#### What to work on
Only one stretch of the data is wanted: the line containing "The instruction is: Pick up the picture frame", the line containing "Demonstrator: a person", and every line between them, copied exactly.

#### Given material

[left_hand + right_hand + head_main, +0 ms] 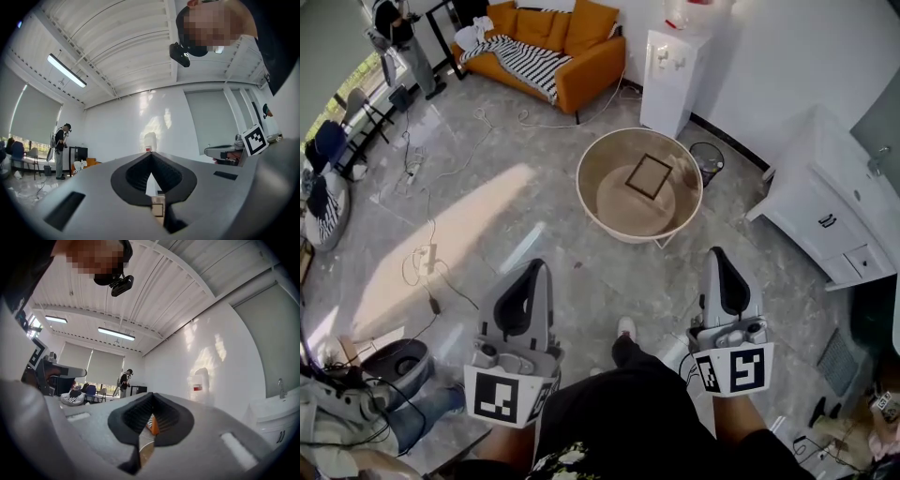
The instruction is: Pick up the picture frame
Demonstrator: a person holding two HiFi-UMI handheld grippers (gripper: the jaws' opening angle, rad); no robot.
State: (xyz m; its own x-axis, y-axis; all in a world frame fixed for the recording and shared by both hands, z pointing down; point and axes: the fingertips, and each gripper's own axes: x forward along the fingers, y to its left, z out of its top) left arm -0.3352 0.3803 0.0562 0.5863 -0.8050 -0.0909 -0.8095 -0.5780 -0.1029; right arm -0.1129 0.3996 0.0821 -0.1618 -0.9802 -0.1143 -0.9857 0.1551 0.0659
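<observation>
The left gripper [535,267] and right gripper [718,253] are carried with jaws pressed together, holding nothing, well short of the dark picture frame [650,176] lying flat in the round rimmed table [605,155].

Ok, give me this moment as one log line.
stage: pre-grasp | frame: flat on table, untouched | left tongs: shut, empty | right tongs: shut, empty | both short of table

The floor [487,216] was glossy grey stone. The tabletop [614,202] looked like smooth pale wood, and the picture frame [650,176] had a dark matt border. The left gripper [534,267] and right gripper [718,253] were matt grey plastic with black ribbed pads [136,173]. The sofa [581,56] was orange cloth.
</observation>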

#### Exercise response
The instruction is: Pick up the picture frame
Demonstrator: a person holding two HiFi-UMI handheld grippers (gripper: the jaws' opening angle, rad); no robot.

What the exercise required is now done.